Saturday, December 20, 2008

the last book I read

The Hunter by Julia Leigh.

I was in one of those "everything £1" shops in the centre of Newport last week and I was having a desultory rummage through their paperback section, not expecting to find anything more interesting than the usual Britain's Hardest Bastards true-crime stuff, when I came across this. The synopsis on the back cover looked interesting, and the Faber & Faber logo is usually a reasonably good indication that it's not going to be utter rubbish. I enquired as to the price - it turned out to be a pound! So I bought it.

The un-named protagonist (identified only as "M" - he does give a name to a couple of people during the course of the book, but we're led to assume this is fake) is, as the book title suggests, a hunter. He's been hired by a biotech company to investigate reported sightings of the supposedly extinct Tasmanian tiger and bring back tissue samples for genetic analysis. Needless to say the tiger is not intended to survive the sampling process (as it involves heart, liver, etc. being removed, which is bound to smart a bit).

He rents a room with the Armstrong family on the edge of the wilderness where the creature was sighted. It turns out Lucy Armstrong's husband disappeared some time previously on an expedition (of an unspecified nature) into this same wilderness, and she has retreated into heavily-sedated seclusion in her bedroom, leaving her children Sass and Bike to run the house. M finds himself torn between the hunter's desire for solitude he feels during his expeditions into the wilderness, and an increasing connection with the Armstrong family.

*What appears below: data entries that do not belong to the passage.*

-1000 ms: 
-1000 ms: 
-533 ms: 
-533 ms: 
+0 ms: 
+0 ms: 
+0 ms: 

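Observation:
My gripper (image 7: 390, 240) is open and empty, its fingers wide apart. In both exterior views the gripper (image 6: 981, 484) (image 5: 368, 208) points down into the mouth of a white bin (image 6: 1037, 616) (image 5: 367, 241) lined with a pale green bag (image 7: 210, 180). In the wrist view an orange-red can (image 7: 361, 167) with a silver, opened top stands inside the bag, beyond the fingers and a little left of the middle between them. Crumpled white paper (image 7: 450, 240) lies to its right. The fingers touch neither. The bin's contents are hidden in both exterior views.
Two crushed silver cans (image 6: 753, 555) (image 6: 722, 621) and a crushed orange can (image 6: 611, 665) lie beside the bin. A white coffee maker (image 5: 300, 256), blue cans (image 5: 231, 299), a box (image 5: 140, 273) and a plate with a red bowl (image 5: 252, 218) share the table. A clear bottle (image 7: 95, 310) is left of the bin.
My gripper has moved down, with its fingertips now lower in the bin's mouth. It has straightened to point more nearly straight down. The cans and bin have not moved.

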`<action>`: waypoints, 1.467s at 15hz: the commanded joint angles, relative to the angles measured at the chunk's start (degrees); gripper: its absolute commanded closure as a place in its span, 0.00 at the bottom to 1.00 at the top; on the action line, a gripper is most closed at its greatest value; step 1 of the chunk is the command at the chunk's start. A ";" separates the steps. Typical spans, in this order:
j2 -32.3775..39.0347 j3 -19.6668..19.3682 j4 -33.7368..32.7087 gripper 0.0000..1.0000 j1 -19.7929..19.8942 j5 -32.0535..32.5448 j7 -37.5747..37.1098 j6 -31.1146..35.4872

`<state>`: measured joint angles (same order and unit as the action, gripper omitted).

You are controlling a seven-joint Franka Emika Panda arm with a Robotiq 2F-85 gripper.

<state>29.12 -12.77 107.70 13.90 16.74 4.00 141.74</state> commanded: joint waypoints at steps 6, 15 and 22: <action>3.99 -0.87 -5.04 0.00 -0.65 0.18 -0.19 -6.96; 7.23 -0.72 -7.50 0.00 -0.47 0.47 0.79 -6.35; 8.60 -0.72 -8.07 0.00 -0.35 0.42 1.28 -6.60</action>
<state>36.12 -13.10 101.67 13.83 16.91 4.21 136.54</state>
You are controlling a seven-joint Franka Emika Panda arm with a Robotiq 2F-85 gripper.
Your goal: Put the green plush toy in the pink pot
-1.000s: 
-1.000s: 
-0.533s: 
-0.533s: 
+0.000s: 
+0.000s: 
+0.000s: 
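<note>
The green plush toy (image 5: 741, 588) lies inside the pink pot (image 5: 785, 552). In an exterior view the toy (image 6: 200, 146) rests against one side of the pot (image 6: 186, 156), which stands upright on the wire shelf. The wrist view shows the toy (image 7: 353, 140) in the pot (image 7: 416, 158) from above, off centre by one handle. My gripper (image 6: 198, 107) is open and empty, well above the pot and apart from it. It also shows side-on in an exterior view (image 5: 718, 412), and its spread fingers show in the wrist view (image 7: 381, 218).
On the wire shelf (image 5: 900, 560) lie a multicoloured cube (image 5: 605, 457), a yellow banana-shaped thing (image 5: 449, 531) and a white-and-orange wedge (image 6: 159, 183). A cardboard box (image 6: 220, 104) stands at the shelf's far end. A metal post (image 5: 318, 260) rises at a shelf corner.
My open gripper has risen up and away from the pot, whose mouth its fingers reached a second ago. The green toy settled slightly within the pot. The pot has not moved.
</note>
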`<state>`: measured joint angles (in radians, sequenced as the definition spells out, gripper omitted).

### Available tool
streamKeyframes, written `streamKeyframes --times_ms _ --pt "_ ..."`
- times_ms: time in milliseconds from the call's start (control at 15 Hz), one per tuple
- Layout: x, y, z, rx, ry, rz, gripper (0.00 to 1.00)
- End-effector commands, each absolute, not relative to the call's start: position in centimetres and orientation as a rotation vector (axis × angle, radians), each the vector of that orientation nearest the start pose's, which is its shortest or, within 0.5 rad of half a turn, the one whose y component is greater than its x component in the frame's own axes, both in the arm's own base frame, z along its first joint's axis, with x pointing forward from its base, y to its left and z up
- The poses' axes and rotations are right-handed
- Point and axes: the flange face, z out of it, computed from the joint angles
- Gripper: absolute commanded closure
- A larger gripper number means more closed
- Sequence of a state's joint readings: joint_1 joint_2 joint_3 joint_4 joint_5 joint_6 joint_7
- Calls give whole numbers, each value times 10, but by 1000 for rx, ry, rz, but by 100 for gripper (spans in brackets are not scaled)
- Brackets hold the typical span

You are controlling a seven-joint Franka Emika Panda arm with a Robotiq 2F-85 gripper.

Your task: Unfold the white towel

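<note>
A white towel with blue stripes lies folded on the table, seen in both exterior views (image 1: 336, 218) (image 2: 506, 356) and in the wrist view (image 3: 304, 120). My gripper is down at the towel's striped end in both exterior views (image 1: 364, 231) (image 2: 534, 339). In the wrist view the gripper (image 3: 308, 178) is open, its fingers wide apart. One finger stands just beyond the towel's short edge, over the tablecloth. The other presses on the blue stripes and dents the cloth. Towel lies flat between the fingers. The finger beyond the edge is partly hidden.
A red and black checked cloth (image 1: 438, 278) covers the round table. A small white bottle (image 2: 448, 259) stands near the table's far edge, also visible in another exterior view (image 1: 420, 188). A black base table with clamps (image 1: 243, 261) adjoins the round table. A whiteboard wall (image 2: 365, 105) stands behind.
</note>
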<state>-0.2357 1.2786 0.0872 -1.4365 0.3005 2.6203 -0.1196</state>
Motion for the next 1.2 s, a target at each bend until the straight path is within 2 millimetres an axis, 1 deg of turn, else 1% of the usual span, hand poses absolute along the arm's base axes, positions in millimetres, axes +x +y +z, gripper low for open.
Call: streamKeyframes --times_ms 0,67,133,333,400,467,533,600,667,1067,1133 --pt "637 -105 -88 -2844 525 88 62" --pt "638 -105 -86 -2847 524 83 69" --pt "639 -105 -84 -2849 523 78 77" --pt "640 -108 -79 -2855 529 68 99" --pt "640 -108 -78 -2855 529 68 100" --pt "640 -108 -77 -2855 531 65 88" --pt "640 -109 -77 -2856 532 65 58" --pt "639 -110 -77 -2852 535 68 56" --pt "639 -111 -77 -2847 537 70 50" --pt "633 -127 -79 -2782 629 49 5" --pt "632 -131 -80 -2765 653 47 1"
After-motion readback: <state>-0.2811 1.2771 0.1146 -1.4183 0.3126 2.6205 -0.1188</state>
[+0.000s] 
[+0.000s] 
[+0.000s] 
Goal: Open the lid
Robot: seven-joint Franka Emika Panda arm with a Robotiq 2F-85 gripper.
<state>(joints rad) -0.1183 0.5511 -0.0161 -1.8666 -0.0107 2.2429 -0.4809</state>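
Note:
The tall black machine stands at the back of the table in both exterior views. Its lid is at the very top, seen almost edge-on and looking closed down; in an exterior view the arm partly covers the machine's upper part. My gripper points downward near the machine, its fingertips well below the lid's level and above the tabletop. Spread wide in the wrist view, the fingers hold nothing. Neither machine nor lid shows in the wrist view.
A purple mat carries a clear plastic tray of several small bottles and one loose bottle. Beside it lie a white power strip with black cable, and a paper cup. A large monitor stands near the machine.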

And that's about it, really. It's another short book (170 pages) and it commendably doesn't waste time giving M much of a back-story; we're just straight into him setting up at the Armstrongs' and heading off onto the plains to smear himself in wallaby dung and set some snares.

Instead of spoiling the ending for you, I'll veer off at a slight tangent - one of the things that induced me to shell out the princely sum of one pound on the book was the central premise, since the Tasmanian tiger or thylacine is a fascinating creature. There's something slightly spooky about large animals (the thylacine was about the size of a large dog) which are extinct, but were around recently enough for photographs to have been taken (the last thylacine died in Hobart Zoo in 1936, unless the subsequent uncorroborated stories of sightings are to be believed). There aren't many other examples, but the quagga and the poor old passenger pigeon are another couple.

The thylacine is also a fascinating example of convergent evolution, whereby similar environmental constraints result in two only very distantly related species developing very similar characteristics. In other words, if it looks like a dog and barks like a dog, then it might be a dog, or it might be a carnivorous marsupial. Hope that's clear.